S’il est bien un genre du cinéma espagnol qui n’est pas moribond, c’est bien celui de l’horreur et du fantastique. Il affiche au contraire une santé assez insolente, est souvent audacieux et voit régulièrement de nouveaux noms émerger. Parmi ceux-là, celui de Juan Carlos Medina devra figurer en haut de la liste des metteurs en scène à suivre de très près. Il réussit avec Insensibles un premier film d’une maturité et d’une maîtrise absolument exceptionnelles, avec une ambition formelle et narrative assez rares. Il trouve sa place aux côtés de prestigieux aînés tels Guillermo de Toro ou Alex de la Iglesia qui ont décomplexé les jeunes talents et leur ont ouvert la voie. Juan Carlos Medina s’inspire de ces modèles, en reprenant des thématiques communes comme le franquisme, la monstruosité et le monde de l’enfance mais en les intégrant dans son propre logiciel cinématographique pour en faire quelque chose d’unique et de personnel.

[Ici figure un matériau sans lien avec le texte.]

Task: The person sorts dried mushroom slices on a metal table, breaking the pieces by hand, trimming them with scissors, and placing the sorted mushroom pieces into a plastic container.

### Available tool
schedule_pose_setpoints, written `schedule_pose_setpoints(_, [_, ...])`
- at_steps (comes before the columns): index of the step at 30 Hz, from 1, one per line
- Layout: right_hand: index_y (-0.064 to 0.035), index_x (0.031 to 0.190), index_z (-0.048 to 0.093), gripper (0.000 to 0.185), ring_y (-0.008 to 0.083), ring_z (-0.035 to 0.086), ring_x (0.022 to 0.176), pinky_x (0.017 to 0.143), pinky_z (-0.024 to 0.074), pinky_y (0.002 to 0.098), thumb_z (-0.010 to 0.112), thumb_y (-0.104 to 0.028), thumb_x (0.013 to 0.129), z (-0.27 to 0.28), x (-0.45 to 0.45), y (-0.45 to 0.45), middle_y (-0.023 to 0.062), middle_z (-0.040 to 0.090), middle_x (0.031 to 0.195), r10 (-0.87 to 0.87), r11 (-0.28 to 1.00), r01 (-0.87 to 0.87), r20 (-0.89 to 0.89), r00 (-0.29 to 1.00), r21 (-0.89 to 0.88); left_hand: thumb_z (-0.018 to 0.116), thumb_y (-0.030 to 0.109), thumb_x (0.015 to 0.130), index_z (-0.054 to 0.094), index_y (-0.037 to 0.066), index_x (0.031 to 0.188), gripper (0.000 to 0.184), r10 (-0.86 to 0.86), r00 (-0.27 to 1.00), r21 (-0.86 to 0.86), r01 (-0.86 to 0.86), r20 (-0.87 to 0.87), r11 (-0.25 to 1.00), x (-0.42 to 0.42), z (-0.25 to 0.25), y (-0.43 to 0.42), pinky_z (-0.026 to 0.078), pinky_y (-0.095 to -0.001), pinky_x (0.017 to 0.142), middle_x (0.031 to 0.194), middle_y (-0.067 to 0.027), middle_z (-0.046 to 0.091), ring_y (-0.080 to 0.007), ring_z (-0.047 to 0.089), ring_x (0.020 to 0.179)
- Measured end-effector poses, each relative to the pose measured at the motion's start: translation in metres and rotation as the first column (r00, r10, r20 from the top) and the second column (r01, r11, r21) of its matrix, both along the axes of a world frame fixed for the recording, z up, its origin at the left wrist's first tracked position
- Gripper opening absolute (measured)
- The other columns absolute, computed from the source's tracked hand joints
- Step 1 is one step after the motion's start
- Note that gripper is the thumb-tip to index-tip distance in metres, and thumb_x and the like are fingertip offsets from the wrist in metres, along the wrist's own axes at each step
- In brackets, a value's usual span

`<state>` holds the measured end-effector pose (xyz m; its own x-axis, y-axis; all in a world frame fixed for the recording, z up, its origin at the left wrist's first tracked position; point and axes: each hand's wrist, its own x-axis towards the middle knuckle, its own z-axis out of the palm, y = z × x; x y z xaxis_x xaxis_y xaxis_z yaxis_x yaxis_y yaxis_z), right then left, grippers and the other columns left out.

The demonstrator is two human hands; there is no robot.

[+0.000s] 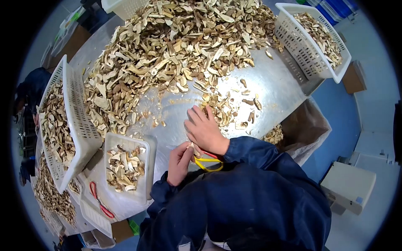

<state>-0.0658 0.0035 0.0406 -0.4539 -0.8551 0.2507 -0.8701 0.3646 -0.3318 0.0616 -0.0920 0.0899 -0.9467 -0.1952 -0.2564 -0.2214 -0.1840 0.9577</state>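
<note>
My left hand [179, 162] is closed in a pinch, with a small pale piece of dried mushroom [191, 146] at its fingertips. To its right, my right hand [207, 131] reaches over the metal table with its fingers stretched out, near some loose mushroom slices [225, 112]. Scissors with yellow and red handles [209, 169] lie below my hands, close to my body; their blades are hidden. A white tray [147, 167] of mushroom slices stands left of my left hand.
A large heap of dried mushroom slices [167, 50] covers the far table. Filled white baskets stand at left [79, 108] and right [293, 39]. Red-handled scissors [99, 201] lie left of the tray. A lined bin [307, 131] stands beyond the right table edge.
</note>
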Motion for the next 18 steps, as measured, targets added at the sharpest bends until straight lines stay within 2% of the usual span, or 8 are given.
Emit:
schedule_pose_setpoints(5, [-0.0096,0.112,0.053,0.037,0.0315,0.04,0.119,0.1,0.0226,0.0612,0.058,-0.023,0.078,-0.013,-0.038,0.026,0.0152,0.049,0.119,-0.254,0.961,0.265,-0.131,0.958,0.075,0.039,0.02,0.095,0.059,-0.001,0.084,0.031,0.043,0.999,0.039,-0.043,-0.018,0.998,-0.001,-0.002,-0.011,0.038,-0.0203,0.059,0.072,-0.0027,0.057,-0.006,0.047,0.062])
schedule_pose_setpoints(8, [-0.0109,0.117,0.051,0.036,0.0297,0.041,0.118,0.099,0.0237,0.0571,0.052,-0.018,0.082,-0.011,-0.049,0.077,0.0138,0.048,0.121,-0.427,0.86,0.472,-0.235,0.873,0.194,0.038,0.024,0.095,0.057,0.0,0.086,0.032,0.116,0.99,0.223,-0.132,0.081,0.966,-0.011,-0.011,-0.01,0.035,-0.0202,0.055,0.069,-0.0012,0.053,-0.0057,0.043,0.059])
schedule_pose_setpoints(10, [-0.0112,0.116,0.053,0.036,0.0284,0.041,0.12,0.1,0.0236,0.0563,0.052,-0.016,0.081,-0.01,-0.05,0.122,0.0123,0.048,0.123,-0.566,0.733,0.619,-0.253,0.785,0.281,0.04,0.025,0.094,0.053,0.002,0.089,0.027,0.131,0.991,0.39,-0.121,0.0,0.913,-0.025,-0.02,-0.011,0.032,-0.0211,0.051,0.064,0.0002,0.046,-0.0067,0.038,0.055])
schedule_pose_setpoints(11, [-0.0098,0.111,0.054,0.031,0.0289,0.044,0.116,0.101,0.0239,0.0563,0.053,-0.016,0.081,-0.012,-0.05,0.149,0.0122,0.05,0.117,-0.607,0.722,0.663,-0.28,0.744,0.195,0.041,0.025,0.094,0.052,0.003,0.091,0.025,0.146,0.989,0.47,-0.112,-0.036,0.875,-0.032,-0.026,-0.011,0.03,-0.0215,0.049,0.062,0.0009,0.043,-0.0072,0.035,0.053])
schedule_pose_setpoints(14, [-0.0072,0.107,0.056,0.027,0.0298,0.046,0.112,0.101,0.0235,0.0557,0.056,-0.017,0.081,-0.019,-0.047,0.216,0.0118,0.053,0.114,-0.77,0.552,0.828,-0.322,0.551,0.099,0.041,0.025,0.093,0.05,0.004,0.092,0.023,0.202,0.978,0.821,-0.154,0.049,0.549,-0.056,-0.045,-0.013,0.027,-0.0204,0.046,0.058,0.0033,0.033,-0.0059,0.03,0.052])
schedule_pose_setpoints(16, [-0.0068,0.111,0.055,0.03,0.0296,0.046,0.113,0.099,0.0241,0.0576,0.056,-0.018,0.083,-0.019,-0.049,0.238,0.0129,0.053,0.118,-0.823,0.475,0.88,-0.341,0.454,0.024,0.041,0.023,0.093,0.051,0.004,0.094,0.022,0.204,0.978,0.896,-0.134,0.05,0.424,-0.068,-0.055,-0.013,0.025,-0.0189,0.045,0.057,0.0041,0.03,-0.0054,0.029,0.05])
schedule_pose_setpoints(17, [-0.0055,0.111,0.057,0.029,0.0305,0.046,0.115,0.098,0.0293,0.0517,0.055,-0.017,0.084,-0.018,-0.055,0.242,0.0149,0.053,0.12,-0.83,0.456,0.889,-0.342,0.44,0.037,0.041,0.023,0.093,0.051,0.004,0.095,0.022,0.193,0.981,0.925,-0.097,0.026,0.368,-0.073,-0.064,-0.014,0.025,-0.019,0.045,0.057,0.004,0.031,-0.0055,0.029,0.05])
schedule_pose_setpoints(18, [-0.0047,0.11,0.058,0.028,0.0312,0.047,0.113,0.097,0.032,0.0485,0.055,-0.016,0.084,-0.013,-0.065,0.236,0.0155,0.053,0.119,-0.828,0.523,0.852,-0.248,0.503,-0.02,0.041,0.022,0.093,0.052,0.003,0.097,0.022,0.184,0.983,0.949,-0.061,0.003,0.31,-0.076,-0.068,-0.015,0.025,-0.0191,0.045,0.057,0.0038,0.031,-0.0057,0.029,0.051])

Pour explorer l’Espagne franquiste, Juan Carlos Medina utilise le motif de la quête, de la filiation et de la mémoire, et organise un aller retour incessant entre le présent et le passé. De nos jours, David Martel, un chirurgien de renommé, découvre après un accident qu’il souffre d’un lymphome. S’il ne bénéficie pas d’une greffe de moelle osseuse, ses jours sont comptés. Il part alors sur les traces de ses parents biologiques, découvre des secrets, remue des fantômes qui vont le confronter au destin des enfants insensibles, enfermés pendant des années dans une prison au milieu des Pyrénées où défilent environ 30 ans d’histoire. La grande idée du film est de transformer un de ces enfants indifférent à la douleur en une incarnation de celle-ci, un outil de torture implacable pour faire parler les maquisards et mâter l’opposition de la guérilla.
Si la forme du flash back systématique fige quelque peu la narration, Juan Carlos Medina déjoue le mécanisme du procédé avec une invention visuelle étonnante. Le tracé d’un doigt dans une flaque de sang dessine une route, lie les destins et les époques. Mais c’est surtout dans la façon dont le réalisateur renonce aux codes du cinéma d’horreur classique qu’Insensibles trouve sa force. Le film est certes d’une violence physique parfois insoutenable, avec son lot d’automutilations et de tortures diverses qui le rendent physiquement difficile à supporter, mais il évite le piège d’un voyeurisme nauséabond. Si le film met autant mal à l’aise, c’est sans doute lié à nos propres réactions face à la douleur, la peur qu’elle provoque en chacun de nous. Ce qui intéresse surtout Juan Carlos Medina, c’est l’incarnation du mal qu’il renvoie aux heures les plus sombres d’un pays et la façon dont il le signifie littéralement, comme un cancer dont les métastases perdurent encore aujourd’hui.
Le projet d’Insensibles rejoint ainsi les intentions de films comme Le Labyrinthe de Pan ou L’échine du diable, où Guillermo del Toro confrontait le monde de l’enfance à la monstruosité des adultes. Avec d’un côté la forme du conte, de l’autre celui du film d’époque, mais toujours avec une symbolique très forte pour figurer le mal. Plus proche de nous, c’est Alex de la Iglesia qui avec Balada Triste se coltinait le passé de son pays avec une farce violente, cruelle et grotesque. Juan Carlos Medina vient se situer logiquement entre ces deux modèles du cinéma espagnol, mais jamais comme un suiveur ou un copiste. Il impose une vision personnelle très sombre et tragique, une réflexion sur le deuil, la mémoire, la culpabilité qui produisent un effet durable sur le spectateur et l’imposent comme une figure déjà essentielle du cinéma espagnol.